Bereits am Sonntag hatte das Team um Maria Hilling und Thea Kramer mehr als 100 Brote in dem alten Backofen gebacken. Schnell waren die Laibe vergriffen. Viele Besucher nutzten zudem die Gelegenheit zum Frühstück bei der Mühle.
In gemütlicher Runde mit den Familien und Freunden ließen sie sich das ofenfrische Brot, Kaffee, Tee und andere Köstlichkeiten schmecken. Natürlich fehlte auch die Schwarzbrottorte nicht – eine Spezialität des Heimatvereines. Die Kinder hatten Platz zum Laufen und Spielen und am Nachmittag gab es bei Kaffee und frischem Butterkuchen, natürlich wieder aus dem Backofen. Musikalische Unterhaltung gab es durch die Lumus.

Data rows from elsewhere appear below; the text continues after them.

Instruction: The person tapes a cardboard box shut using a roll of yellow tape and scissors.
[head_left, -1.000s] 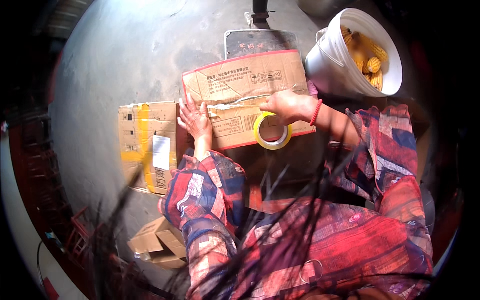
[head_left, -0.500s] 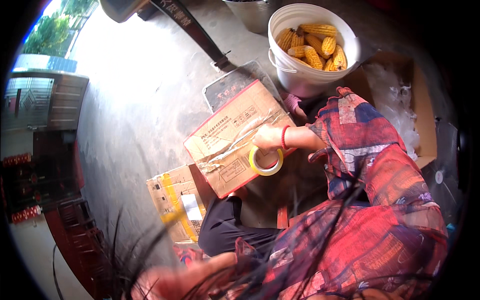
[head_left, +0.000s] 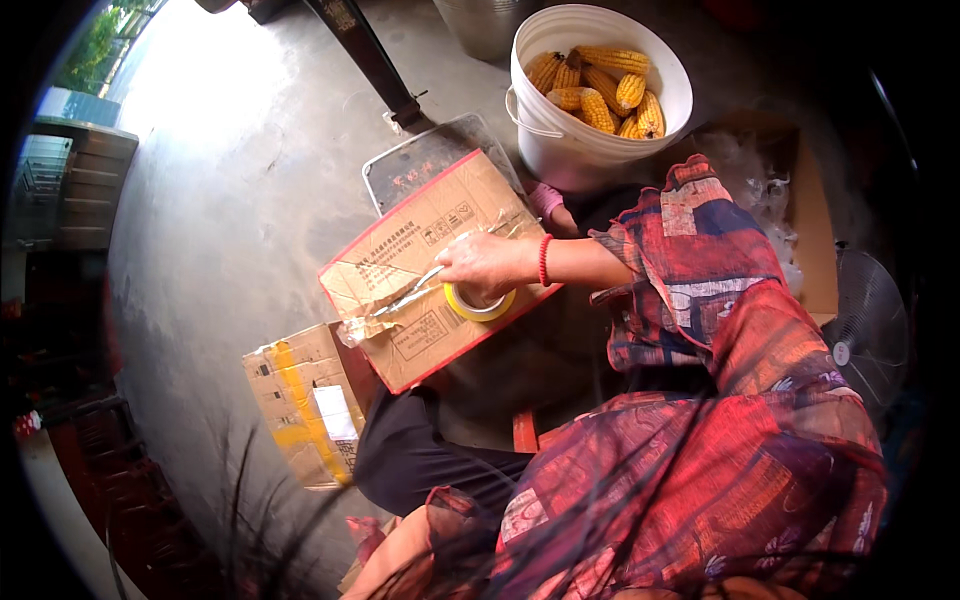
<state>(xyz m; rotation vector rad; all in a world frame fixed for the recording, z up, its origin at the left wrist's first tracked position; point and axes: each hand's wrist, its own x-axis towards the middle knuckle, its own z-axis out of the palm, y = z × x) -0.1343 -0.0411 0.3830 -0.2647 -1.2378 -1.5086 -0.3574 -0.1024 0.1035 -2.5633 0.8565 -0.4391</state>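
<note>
My right hand (head_left: 487,264), with a red bead bracelet at the wrist, is closed over the top of a cardboard box (head_left: 440,240) with red edges. A yellow-rimmed roll of tape (head_left: 482,314) sits under the palm, gripped there, partly covered by the hand. From the fingertips a shiny strip (head_left: 412,292) runs along the box's crumpled, taped seam. The box lies tilted by my knee. At the lower edge my left arm (head_left: 395,556) shows blurred behind strands of hair; its fingers cannot be made out.
A white bucket (head_left: 545,148) of yellow corn cobs (head_left: 600,88) stands beyond the box. A second, yellow-taped carton (head_left: 280,400) lies at left. Under the box's far edge is a platform scale (head_left: 400,165). At right are an open carton (head_left: 815,230) with clear plastic and a fan (head_left: 870,325).
The view has shifted, moving the scene leftward. My left hand has dropped back toward the lower edge. My right hand stays on the box with the tape roll; the shiny strip shows more clearly.
</note>
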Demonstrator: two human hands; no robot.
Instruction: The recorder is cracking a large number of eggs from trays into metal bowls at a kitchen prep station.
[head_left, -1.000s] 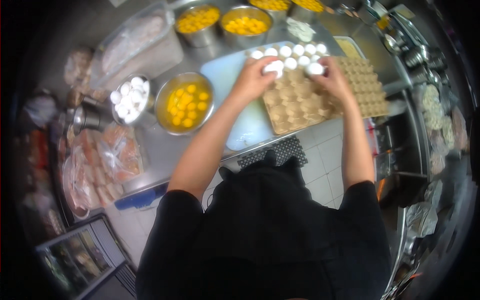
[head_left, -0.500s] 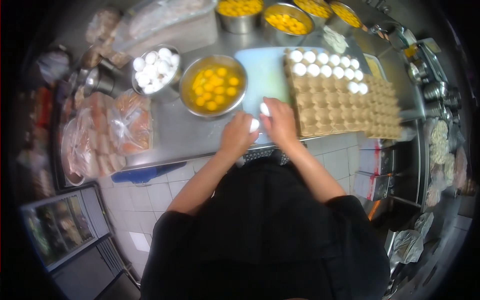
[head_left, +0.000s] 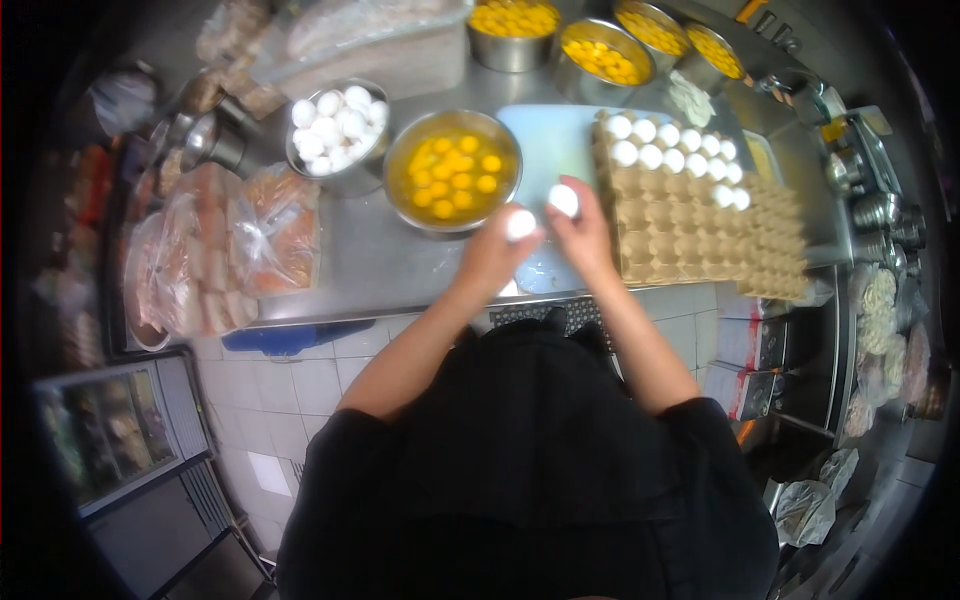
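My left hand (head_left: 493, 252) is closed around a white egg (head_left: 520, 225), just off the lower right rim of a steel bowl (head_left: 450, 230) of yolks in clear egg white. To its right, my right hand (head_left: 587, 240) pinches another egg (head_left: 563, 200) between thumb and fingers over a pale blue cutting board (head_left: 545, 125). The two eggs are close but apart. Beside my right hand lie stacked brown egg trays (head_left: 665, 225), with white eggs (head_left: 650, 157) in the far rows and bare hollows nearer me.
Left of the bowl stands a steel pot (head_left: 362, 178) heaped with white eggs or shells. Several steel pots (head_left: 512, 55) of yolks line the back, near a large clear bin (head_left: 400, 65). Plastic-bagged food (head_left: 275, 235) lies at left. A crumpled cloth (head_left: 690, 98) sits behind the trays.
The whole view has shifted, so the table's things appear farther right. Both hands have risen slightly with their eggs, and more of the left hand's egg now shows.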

Der Vereinsvorsitzende Wilhelm Olliges zeigte sich erfreut über die große Resonanz. Er informierte über die lange Geschichte der Mühle und präsentierte das gerade in Eigenleistung renovierte Backhaus, mit dem ausgebauten Dachgeschoss, wo ein kleines Museum eingerichtet werden soll. Mit einer 60 Jahre alten Strickmaschine sowie dem Handwerkszeug eines Schusters ist bereits ein Anfang gemacht.